Pomocnik kijowskiego „Dynamo” Władysław Kabaew w wywiadzie dla kanału telewizyjnego „Sektor Piłkarski” podsumował wczorajszy mecz z równieńskim „Wersem” (1:0) w 17. kolejce mistrzostw Ukrainy.
— Jaki w ogóle macie nastrój?
— Wszystko dobrze, nic nie przegraliśmy, wiele wygraliśmy. Jest nad czym pracować. Dobry rok, ale europejskie puchary nam nie wyszły.
— Ile by ście sobie wystawili ocenę od 1 do 10 za tę część sezonu?
— Drużynie czy sobie?
— Sobie i drużynie.
— Jestem bardzo samokrytyczny. Dużo nie wsadziłem, chociaż powinienem. Ale zostałem powołany do reprezentacji, więc osobiście sobie wystawiłem 6 punktów.
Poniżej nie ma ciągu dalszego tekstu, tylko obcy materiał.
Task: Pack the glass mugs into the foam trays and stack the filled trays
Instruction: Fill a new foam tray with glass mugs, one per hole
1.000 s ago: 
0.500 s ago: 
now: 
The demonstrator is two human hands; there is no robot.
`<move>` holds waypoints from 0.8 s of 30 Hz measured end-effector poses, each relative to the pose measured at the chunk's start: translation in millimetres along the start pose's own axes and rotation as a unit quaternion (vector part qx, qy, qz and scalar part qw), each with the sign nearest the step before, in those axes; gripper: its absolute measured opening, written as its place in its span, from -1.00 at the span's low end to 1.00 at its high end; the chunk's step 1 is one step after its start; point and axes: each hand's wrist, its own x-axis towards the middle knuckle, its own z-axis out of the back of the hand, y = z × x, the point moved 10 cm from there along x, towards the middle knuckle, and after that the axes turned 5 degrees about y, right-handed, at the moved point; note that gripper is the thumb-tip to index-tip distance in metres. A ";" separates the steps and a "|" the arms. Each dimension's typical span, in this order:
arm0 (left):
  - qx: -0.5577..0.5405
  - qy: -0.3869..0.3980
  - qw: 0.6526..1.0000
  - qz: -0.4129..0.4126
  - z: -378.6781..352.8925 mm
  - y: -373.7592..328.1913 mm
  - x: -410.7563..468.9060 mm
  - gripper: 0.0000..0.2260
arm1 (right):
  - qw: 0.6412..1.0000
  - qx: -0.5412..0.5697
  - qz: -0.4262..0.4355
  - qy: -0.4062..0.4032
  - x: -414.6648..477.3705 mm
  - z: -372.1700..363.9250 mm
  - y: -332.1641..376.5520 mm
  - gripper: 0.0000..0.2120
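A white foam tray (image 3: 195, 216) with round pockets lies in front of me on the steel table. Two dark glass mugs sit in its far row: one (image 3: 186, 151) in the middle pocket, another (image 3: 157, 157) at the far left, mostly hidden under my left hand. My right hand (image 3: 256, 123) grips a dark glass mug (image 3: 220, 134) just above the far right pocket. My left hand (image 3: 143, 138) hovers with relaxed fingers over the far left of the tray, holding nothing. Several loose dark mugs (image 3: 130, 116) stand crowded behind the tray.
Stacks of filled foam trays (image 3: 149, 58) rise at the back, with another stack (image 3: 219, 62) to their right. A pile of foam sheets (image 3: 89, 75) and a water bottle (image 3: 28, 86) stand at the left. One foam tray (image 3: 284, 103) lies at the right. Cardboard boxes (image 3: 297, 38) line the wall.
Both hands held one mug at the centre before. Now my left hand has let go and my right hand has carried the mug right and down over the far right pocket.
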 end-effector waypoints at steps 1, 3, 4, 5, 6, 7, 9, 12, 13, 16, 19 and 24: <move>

— Ja panu osobiście wystawiłem 9 punktów, bo bardzo się pan rozwinął w czasie trenowania przez Szowkowskiego.
— Dziękuję, to czuję. Ale wiem, że mogę więcej. Mogę więcej strzelać. Trener wymaga tego ode mnie, więc miło to słyszeć od pana, ale trzeba więcej.
— Wczoraj oglądaliście mecz „Polesie” — „Szachtar”?
— Mieliśmy teorię w tym czasie. Włączyliśmy na około 10−20 minut przed końcem.
— Emocje były pozytywne?
— Emocje oczywiście pozytywne, ale gdybyśmy dzisiaj nie wzięli trzech punktów, to wczorajsza porażka „Szachtaru” nic by nie\boznaczała. Patrzymy na siebie. Miło, że „Szachtar” traci, a my zyskujemy.